Le Bailleulois Antoine Garrel, 16 ans, sacré champion de France de karaté

 Le 12 mars, à Valenciennes, le Bailleulois Antoine Garrel mettait autour de son cou sa première médaille d’or. Une distinction qui signifie bien plus pour lui…

 Antoine pratique cette discipline au Shotokan karaté club bailleulois depuis maintenant sept ans. Il est ceinture marron.

On était tous très fiers ! On avait confiance en lui. » Comme son mari Christian, Hélène Garrel est ravie du sacre de champion de France de leur fils, Antoine, 16 ans, et karatéka au club de Bailleul depuis maintenant sept ans. Sept années de pratique qui lui auront été profitables jusqu’à présent.
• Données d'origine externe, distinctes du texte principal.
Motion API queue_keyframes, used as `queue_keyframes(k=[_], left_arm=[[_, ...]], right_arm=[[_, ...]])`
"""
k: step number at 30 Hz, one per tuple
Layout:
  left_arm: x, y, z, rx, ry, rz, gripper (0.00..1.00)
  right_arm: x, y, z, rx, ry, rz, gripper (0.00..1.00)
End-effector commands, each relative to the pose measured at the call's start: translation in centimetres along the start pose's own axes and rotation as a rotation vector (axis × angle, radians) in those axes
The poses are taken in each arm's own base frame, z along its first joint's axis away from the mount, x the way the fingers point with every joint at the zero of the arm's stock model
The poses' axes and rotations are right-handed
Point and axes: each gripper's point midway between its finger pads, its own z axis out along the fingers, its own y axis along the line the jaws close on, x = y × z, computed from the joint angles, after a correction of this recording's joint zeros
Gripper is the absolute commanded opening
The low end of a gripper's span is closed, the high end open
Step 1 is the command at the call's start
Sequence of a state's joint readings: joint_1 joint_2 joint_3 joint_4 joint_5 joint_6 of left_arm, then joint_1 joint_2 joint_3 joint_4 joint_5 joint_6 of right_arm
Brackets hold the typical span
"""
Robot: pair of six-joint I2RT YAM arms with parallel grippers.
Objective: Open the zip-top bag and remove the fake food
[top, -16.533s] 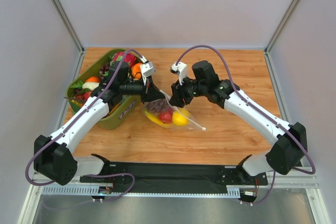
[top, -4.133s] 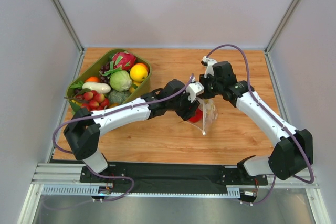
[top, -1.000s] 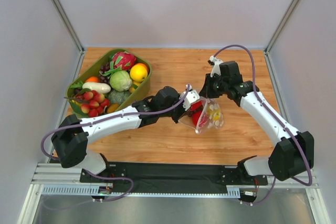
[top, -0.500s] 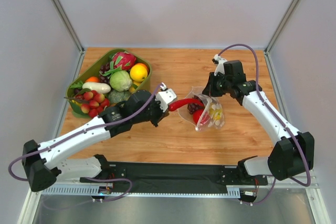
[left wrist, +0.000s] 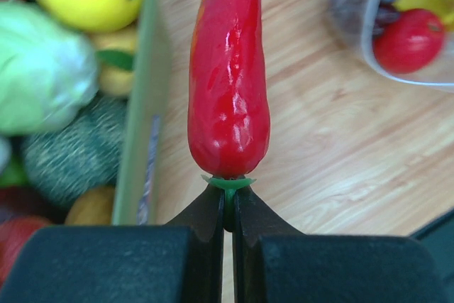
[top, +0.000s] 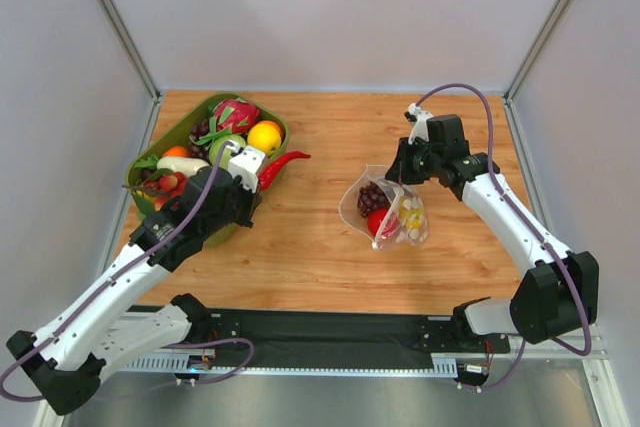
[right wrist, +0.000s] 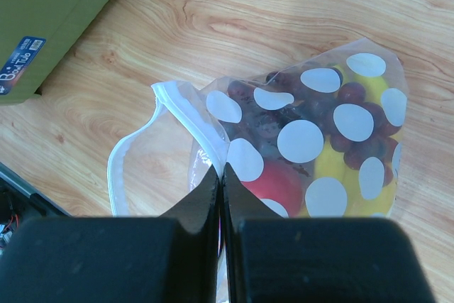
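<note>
The clear polka-dot zip-top bag (top: 395,209) hangs open above the table's middle right, with its white zip strip (right wrist: 186,115) gaping. My right gripper (top: 400,175) is shut on the bag's rim (right wrist: 221,168). Inside the bag I see dark purple grapes (right wrist: 284,113), a red round fruit (right wrist: 278,184) and yellow fruit (right wrist: 328,168). My left gripper (top: 258,173) is shut on the green stem (left wrist: 229,189) of a red chili (top: 280,164), which it holds at the olive-green bin's (top: 268,169) right edge. The chili (left wrist: 228,76) points away from the fingers.
The olive-green bin (left wrist: 145,90) at the left holds a pink dragon fruit (top: 236,112), a yellow-orange fruit (top: 264,136), a green cabbage (left wrist: 39,76) and several other toy foods. The grey walls close in the table on three sides.
My left arm pulled the red chili out of the bag and carried it left to the bin's edge. The right gripper kept holding the bag open in place.
</note>
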State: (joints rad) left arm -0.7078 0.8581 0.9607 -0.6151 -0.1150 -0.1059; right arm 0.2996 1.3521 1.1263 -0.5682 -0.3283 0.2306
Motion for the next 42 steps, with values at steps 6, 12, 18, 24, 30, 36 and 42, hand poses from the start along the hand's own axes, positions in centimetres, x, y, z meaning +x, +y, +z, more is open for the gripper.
queue_keyframes(k=[6, 12, 18, 24, 30, 36, 42], left_arm=[[3.4, 6.7, -2.3, -0.278, 0.093, -0.199, 0.0], [4.7, 7.2, -1.7, -0.274, 0.127, -0.283, 0.0], [5.4, 7.0, -1.0, -0.248, 0.139, -0.317, 0.0], [6.5, 7.3, -0.7, -0.268, 0.182, -0.326, 0.0], [7.8, 7.9, -0.5, -0.315, 0.229, -0.341, 0.0], [7.5, 8.2, -0.6, -0.337, 0.228, -0.349, 0.36], [7.0, 8.5, -0.8, -0.347, 0.21, -0.35, 0.62]], right_arm=[[-2.0, 0.8, -0.7, -0.028, -0.061, -0.036, 0.0], [-2.0, 0.8, -0.8, -0.028, -0.061, -0.037, 0.0], [-1.8, 0.6, -0.9, -0.02, -0.06, -0.039, 0.0], [-1.7, 0.6, -0.9, -0.019, -0.056, -0.035, 0.0], [-1.6, 0.5, -1.0, -0.019, -0.053, -0.036, 0.0], [-1.6, 0.5, -0.9, -0.018, -0.051, -0.033, 0.0], [-1.6, 0.5, -0.9, -0.019, -0.05, -0.035, 0.0]])
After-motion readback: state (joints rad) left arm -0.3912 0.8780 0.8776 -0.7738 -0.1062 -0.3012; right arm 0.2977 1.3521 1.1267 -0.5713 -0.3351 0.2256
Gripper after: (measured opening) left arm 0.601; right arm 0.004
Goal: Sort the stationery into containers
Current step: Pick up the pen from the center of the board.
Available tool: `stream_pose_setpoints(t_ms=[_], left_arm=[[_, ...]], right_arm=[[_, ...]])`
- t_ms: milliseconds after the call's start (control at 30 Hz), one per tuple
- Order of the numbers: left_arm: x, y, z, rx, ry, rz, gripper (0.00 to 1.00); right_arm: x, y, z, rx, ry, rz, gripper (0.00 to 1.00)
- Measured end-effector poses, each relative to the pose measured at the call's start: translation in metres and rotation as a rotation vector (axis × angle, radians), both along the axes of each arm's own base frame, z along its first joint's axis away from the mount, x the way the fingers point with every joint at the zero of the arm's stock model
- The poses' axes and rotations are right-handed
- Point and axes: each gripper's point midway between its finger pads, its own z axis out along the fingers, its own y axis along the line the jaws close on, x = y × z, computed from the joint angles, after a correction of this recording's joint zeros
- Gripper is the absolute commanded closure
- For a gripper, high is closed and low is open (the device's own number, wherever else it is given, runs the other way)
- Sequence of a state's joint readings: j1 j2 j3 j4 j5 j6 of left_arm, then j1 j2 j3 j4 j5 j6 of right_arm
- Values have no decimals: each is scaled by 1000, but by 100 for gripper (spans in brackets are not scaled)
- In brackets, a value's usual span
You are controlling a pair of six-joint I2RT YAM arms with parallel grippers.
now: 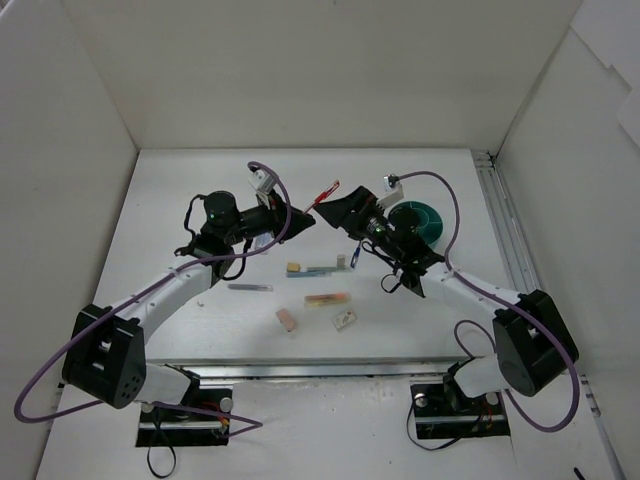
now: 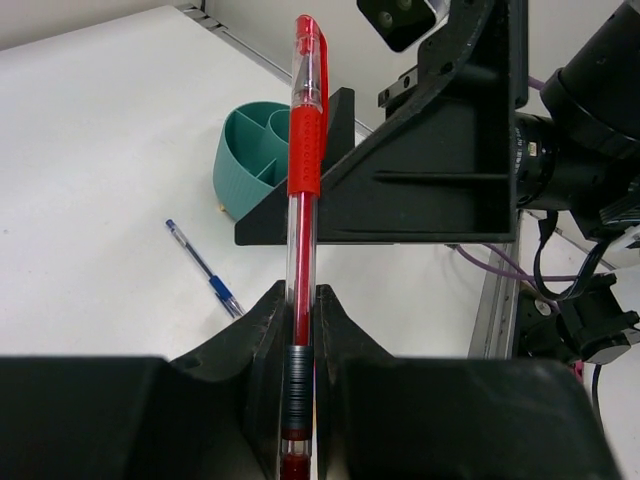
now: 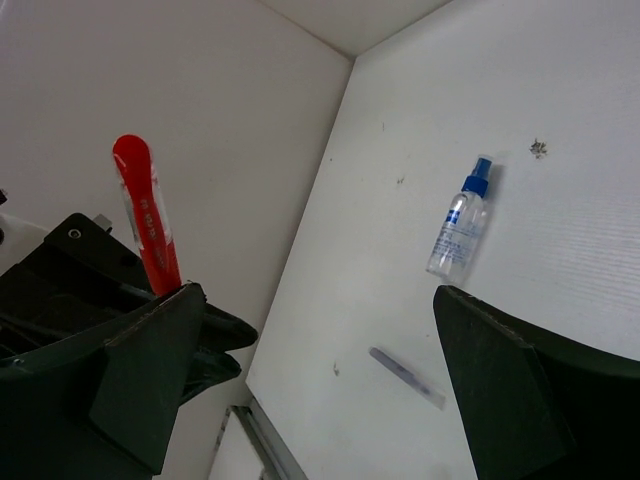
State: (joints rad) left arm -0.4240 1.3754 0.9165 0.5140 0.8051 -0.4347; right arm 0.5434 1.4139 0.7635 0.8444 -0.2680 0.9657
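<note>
Pen [image 2: 303,150] clamped in left end effector [image 2: 298,320], right end effector [image 3: 315,300] spread alongside.

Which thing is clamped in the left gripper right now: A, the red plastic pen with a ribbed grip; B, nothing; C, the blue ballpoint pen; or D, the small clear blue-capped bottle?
A: in the left wrist view the red plastic pen stands pinched between the closed fingers of the left gripper.
</note>
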Motion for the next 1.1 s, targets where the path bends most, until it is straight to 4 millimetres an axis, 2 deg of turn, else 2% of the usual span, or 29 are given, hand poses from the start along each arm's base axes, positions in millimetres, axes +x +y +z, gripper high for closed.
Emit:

C’est Christian, le papa, qui lui a conseillé de s’y inscrire. « Je manquais de confiance en moi à l’école primaire (9-10 ans). J’avais eu des ennuis, par-ci par-là, avec certains camarades. Et ça me soûlait ! », rapporte le jeune Bailleulois. Et le karaté, parce que c’est un sport « respectueux, avec beaucoup de valeurs ». Alors Antoine commence les premières séances, et le courant passe « tout de suite »« J’ai accroché direct ! », lâche-t-il. Ce qu’il aime ? « Tout ! » L’utilisation des poings, des pieds, des coudes et des genoux. « Au tout début, je pratiquais pour me défouler. Mais quand j’ai eu 13-14 ans, je travaillais bien les gestes, voulais faire des combats et passer mes katas (graduation de ceinture). » La sagesse qu’inculque ce sport a pris le pas…

Uppercut, 2’30’’…

Antoine avait déjà participé à des championnats, mais régionaux. D’ailleurs, il a été sacré vice-champion « zone Nord ». Mais le 12 mars dernier, il entre dans la cour des grands, en participant pour la première fois à des championnats de France. Dans la catégorie 75-80 kg (il en fait 78), junior (16-17 ans). Une première expérience payante puisqu’il décroche la médaille d’or. Pour l’obtenir, le Bailleulois n’a eu à affronter qu’un seul adversaire, plus grand que lui (Antoine fait 1,80 m). Dans cette catégorie, ils n’étaient que deux… « Je n’ai fait qu’un seul combat, rapporte-t-il. C’était bizarre parce que dans la catégorie en-dessous, ils étaient huit, et celle d’au-dessus, cinq. » Qu’importe. Après un round (2 minutes) et trente secondes, il pouvait lever les bras au ciel ; son adversaire n’a pas supporté l’uppercut asséné dans le nez. « J’étais surpris car je n’étais pas du tout essoufflé. Je ne pensais pas qu’il allait abandonner facilement… », commente le Bailleulois.

L’équipe de France ?

Antoine se doutait qu’il avait une chance de remporter ce titre national, mais pas forcément dès sa première participation. Un mois plus tard, ce titre est redevenu presque banal. « Je ne suis pas champion du monde non plus ! », rappelle-t-il, humblement, lui qui met le karaté sur un « piédestal ». Cependant, il a envie d’aller « plus haut ». Pour participer à des championnats d’Europe, par exemple, il faut faire partie de l’équipe de France. Il estime ne « pas avoir encore le niveau » pour y prétendre. Pour cela, il n’y a pas trente-six solutions : « travailler tout le temps, et se faire repérer par le sélectionneur ». Sans pour autant mettre de côté l’école. Il en a bien conscience. « J’aimerais bien faire partie des Bleus, à condition que ça ne joue pas sur ma scolarité. Si je dois y être tous les week-ends, je ne pourrai pas. »Antoine est 1re STI, et a un examen en français et en histoire à la fin de l’année. Alors cet objectif devra peut-être attendre un peu. En tout cas, il aura déjà remporté une belle victoire, celle qui l’a amené au karaté. « Aujourd’hui, j’ai confiance en moi. Maintenant, je sais de quoi je suis capable. » Et c’est bien là le principal.